#### GIVEN INFORMATION
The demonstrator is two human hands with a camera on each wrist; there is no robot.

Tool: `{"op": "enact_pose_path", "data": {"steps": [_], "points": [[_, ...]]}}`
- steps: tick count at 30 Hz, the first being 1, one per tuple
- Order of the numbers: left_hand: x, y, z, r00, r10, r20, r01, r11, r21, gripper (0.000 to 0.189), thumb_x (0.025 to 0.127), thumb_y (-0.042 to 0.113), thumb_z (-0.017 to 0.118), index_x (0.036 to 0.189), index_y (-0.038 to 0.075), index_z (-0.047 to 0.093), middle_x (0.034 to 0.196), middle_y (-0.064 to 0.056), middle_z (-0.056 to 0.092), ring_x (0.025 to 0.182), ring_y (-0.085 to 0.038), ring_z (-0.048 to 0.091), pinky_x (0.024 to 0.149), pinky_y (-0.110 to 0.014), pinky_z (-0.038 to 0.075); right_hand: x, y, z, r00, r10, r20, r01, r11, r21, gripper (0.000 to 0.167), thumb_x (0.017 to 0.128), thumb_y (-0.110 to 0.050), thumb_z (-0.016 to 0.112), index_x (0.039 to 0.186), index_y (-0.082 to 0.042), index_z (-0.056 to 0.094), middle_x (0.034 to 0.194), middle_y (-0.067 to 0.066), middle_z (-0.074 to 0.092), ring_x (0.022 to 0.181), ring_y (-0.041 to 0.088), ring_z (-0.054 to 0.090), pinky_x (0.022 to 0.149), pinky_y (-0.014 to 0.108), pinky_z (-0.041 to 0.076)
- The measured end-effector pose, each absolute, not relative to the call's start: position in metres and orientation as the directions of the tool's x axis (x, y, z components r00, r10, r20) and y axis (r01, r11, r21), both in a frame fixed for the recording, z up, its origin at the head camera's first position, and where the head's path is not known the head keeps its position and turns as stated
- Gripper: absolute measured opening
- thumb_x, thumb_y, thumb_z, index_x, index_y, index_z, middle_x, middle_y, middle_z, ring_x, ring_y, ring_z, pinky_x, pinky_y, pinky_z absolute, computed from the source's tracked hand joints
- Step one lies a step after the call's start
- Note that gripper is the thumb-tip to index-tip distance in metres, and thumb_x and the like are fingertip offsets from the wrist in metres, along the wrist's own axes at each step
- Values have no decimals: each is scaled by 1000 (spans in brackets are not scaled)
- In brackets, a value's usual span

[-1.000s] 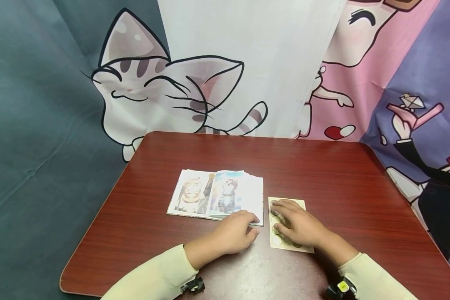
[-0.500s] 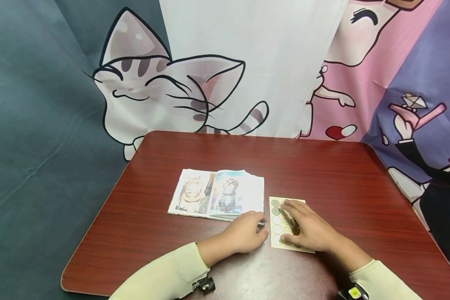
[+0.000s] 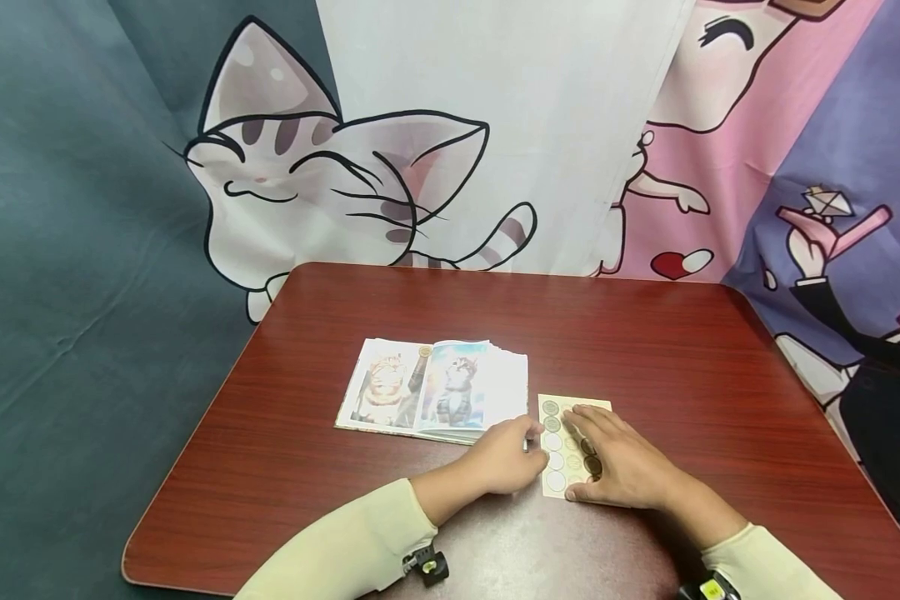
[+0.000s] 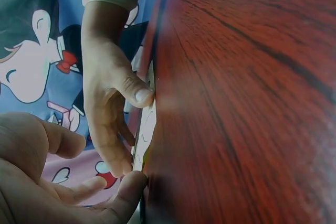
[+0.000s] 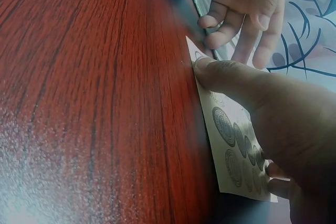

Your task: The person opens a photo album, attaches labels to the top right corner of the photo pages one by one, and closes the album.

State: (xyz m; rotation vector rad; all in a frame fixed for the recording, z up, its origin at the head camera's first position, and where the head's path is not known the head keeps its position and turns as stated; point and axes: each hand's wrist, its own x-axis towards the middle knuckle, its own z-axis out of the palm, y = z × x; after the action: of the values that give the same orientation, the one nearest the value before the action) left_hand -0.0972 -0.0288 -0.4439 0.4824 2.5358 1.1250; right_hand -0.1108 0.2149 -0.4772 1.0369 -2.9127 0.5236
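A cream sheet of round, coin-patterned stickers (image 3: 555, 463) lies on the table; several circles along its left column are blank white. My right hand (image 3: 624, 460) rests spread on the sheet. In the right wrist view, its thumb (image 5: 226, 74) presses near one corner of the sheet (image 5: 214, 135), its other fingers further along. My left hand (image 3: 508, 454) is at the sheet's left edge, its thumb (image 4: 128, 190) and forefinger apart, with nothing visibly held. Beside it lies an open book (image 3: 457, 387) with kitten pictures; this hand covers the book's lower right corner.
The reddish-brown wooden table (image 3: 630, 333) runs back to a printed cartoon curtain (image 3: 570, 125). A small round gold sticker (image 3: 424, 352) shows at the top of the book's left page.
My left hand has moved right, from the book's lower corner to the sticker sheet's edge. My right hand has shifted slightly right, uncovering more of the left column.
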Motion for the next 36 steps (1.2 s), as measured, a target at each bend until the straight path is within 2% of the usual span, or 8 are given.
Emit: {"op": "enact_pose_path", "data": {"steps": [7, 11, 14, 18, 22, 28, 33, 36], "points": [[-101, -25, -443, -900, 392, -193, 91, 601, 794, 49, 93, 24, 64, 136, 1, 56, 113, -5, 64, 94, -12, 59, 85, -30, 50, -110, 215, -477, -784, -607, 131, -614, 725, -312, 106, 67, -61, 87, 148, -4, 50, 146, 15, 52, 136, 39, 47, 112, 64, 33], [-102, -21, -443, -908, 350, -231, 16, 580, 815, 55, 93, 24, 65, 141, 4, 50, 121, -7, 65, 106, -17, 63, 92, -35, 51, -109, 215, -477, -780, -607, 153, -620, 715, -325, 103, 68, -60, 88, 147, -5, 51, 144, 12, 55, 134, 35, 49, 109, 61, 38], [-103, -19, -444, -917, 318, -240, -37, 532, 846, 57, 92, 21, 67, 143, 5, 47, 121, -8, 66, 115, -22, 63, 97, -39, 50, -108, 215, -477, -776, -610, 163, -625, 706, -334, 102, 68, -59, 88, 147, -5, 51, 143, 11, 56, 133, 34, 50, 107, 59, 41], [-104, -15, -448, -931, 281, -232, -88, 445, 891, 57, 93, 15, 67, 144, 3, 45, 114, -5, 67, 101, -19, 63, 85, -35, 53, -108, 216, -477, -776, -610, 161, -622, 697, -358, 102, 68, -58, 88, 146, -4, 51, 143, 12, 56, 133, 34, 50, 107, 57, 41], [-106, -11, -450, -941, 253, -227, -121, 374, 919, 60, 95, 11, 68, 147, 0, 42, 106, -1, 66, 82, -12, 61, 68, -28, 51, -108, 216, -476, -798, -584, 148, -588, 700, -404, 97, 74, -60, 85, 147, -4, 51, 145, 11, 54, 135, 35, 48, 108, 57, 40], [-109, -4, -454, -937, 234, -258, -200, 244, 949, 61, 94, 1, 68, 148, -5, 40, 97, 1, 63, 65, -11, 60, 54, -22, 48, -108, 215, -473, -823, -544, 163, -552, 699, -454, 82, 84, -52, 81, 146, -6, 54, 144, 7, 55, 137, 32, 45, 109, 54, 39], [-112, 1, -458, -945, 217, -244, -214, 152, 965, 48, 87, -13, 66, 132, -4, 55, 90, -3, 60, 63, -11, 57, 52, -20, 48, -108, 212, -472, -832, -504, 233, -548, 678, -490, 56, 91, -31, 79, 137, -6, 61, 137, 8, 61, 131, 33, 51, 105, 55, 41], [-114, 4, -460, -951, 214, -223, -201, 120, 972, 47, 81, -18, 63, 125, -1, 59, 92, -4, 63, 65, -11, 59, 53, -22, 51, -110, 208, -471, -842, -454, 292, -539, 675, -504, 40, 91, -19, 78, 127, -6, 67, 129, 7, 66, 123, 31, 56, 100, 53, 46]]}}
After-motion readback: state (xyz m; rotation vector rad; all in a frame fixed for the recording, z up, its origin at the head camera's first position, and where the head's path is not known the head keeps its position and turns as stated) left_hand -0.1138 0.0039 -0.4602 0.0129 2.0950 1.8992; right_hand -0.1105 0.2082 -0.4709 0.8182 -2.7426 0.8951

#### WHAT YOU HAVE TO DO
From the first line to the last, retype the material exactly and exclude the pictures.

#### RESULT OF THIS TASK
The demonstrator is two human hands with a camera on each wrist; there is no robot.

Tool: `{"op": "enact_pose_path", "data": {"steps": [_], "points": [[_, ...]]}}`
- steps: tick count at 30 Hz, the first being 1, one per tuple
- Order of the numbers: left_hand: x, y, z, r00, r10, r20, r01, r11, r21, gripper (0.000 to 0.189), thumb_x (0.025 to 0.127), thumb_y (-0.042 to 0.113), thumb_z (-0.017 to 0.118), index_x (0.036 to 0.189), index_y (-0.038 to 0.075), index_z (-0.047 to 0.093), middle_x (0.034 to 0.196), middle_y (-0.064 to 0.056), middle_z (-0.056 to 0.092), ring_x (0.025 to 0.182), ring_y (-0.085 to 0.038), ring_z (-0.048 to 0.091), pinky_x (0.024 to 0.149), pinky_y (-0.110 to 0.014), pinky_z (-0.038 to 0.075); right_hand: x, y, z, r00, r10, r20, r01, r11, r21, gripper (0.000 to 0.167), thumb_x (0.017 to 0.128), thumb_y (-0.110 to 0.050), thumb_z (-0.016 to 0.112), index_x (0.039 to 0.186), index_y (-0.082 to 0.042), index_z (-0.056 to 0.094), middle_x (0.034 to 0.194), middle_y (-0.067 to 0.066), middle_z (-0.074 to 0.092), ring_x (0.022 to 0.181), ring_y (-0.041 to 0.088), ring_z (-0.054 to 0.090), pinky_x (0.022 to 0.149), pinky_y (-0.014 to 0.108), pinky_z (-0.041 to 0.076)
- The measured end-effector pose, each absolute, not relative to the call's start: position in metres and orientation as the directions of the tool's x axis (x, y, z components r00, r10, r20) and y axis (r01, r11, r21), both in a frame fixed for the recording, z up, its origin at the head camera's first position, and where the head's path is not known the head keeps its position and turns as stated
- Gripper: absolute measured opening
- thumb_x, thumb_y, thumb_z, index_x, index_y, index_z, middle_x, middle_y, middle_z, ring_x, ring_y, ring_z, pinky_x, pinky_y, pinky_z absolute, computed from the source's tracked hand joints
- Step one lies a step after the call's start
- Note that gripper is the thumb-tip to index-tip distance in metres, and thumb_x and the like are fingertip offsets from the wrist in metres, along the wrist's own axes at each step
- Values have no decimals: each is scaled by 1000 (spans in brackets are not scaled)
- In brackets, a value's usual span

[-1.000s] 
[-0.500s] 
[+0.000s] 
[+0.000s] 
[+0.000s] 

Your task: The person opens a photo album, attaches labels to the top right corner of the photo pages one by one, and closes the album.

State: (xyz m; rotation vector rad; all in a frame fixed for the recording, z up, its origin at the head camera's first position, and where the head's path is not known the head keeps its position and turns as stated; point and axes: each hand's wrist, its own x-axis towards the middle knuckle, its own z-axis out of the palm, y = z × x; after the action: of the values that give the same orientation, the one nearest the value before the action) left_hand -0.0972 -0.0288 -0.4439 0.4824 2.5358 1.1250; right_hand -0.1108 0.2149 -0.4772 1.0369 -2.9127 0.5236
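A cream sheet of round, coin-patterned stickers (image 3: 555, 463) lies on the table; several circles along its left column are blank white. My right hand (image 3: 624, 460) rests spread on the sheet. In the right wrist view, its thumb (image 5: 226, 74) presses near one corner of the sheet (image 5: 214, 135), its other fingers further along. My left hand (image 3: 508, 454) is at the sheet's left edge, its thumb (image 4: 128, 190) and forefinger apart, with nothing visibly held. Beside it lies an open book (image 3: 457, 387) with kitten pictures; this hand covers the book's lower right corner.
The reddish-brown wooden table (image 3: 630, 333) runs back to a printed cartoon curtain (image 3: 570, 125). A small round gold sticker (image 3: 424, 352) shows at the top of the book's left page.
My left hand has moved right, from the book's lower corner to the sticker sheet's edge. My right hand has shifted slightly right, uncovering more of the left column.
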Motion for the next 36 steps (1.2 s), as measured, a target at each bend until the straight path is within 2% of the usual span, or 8 are given.
Emit: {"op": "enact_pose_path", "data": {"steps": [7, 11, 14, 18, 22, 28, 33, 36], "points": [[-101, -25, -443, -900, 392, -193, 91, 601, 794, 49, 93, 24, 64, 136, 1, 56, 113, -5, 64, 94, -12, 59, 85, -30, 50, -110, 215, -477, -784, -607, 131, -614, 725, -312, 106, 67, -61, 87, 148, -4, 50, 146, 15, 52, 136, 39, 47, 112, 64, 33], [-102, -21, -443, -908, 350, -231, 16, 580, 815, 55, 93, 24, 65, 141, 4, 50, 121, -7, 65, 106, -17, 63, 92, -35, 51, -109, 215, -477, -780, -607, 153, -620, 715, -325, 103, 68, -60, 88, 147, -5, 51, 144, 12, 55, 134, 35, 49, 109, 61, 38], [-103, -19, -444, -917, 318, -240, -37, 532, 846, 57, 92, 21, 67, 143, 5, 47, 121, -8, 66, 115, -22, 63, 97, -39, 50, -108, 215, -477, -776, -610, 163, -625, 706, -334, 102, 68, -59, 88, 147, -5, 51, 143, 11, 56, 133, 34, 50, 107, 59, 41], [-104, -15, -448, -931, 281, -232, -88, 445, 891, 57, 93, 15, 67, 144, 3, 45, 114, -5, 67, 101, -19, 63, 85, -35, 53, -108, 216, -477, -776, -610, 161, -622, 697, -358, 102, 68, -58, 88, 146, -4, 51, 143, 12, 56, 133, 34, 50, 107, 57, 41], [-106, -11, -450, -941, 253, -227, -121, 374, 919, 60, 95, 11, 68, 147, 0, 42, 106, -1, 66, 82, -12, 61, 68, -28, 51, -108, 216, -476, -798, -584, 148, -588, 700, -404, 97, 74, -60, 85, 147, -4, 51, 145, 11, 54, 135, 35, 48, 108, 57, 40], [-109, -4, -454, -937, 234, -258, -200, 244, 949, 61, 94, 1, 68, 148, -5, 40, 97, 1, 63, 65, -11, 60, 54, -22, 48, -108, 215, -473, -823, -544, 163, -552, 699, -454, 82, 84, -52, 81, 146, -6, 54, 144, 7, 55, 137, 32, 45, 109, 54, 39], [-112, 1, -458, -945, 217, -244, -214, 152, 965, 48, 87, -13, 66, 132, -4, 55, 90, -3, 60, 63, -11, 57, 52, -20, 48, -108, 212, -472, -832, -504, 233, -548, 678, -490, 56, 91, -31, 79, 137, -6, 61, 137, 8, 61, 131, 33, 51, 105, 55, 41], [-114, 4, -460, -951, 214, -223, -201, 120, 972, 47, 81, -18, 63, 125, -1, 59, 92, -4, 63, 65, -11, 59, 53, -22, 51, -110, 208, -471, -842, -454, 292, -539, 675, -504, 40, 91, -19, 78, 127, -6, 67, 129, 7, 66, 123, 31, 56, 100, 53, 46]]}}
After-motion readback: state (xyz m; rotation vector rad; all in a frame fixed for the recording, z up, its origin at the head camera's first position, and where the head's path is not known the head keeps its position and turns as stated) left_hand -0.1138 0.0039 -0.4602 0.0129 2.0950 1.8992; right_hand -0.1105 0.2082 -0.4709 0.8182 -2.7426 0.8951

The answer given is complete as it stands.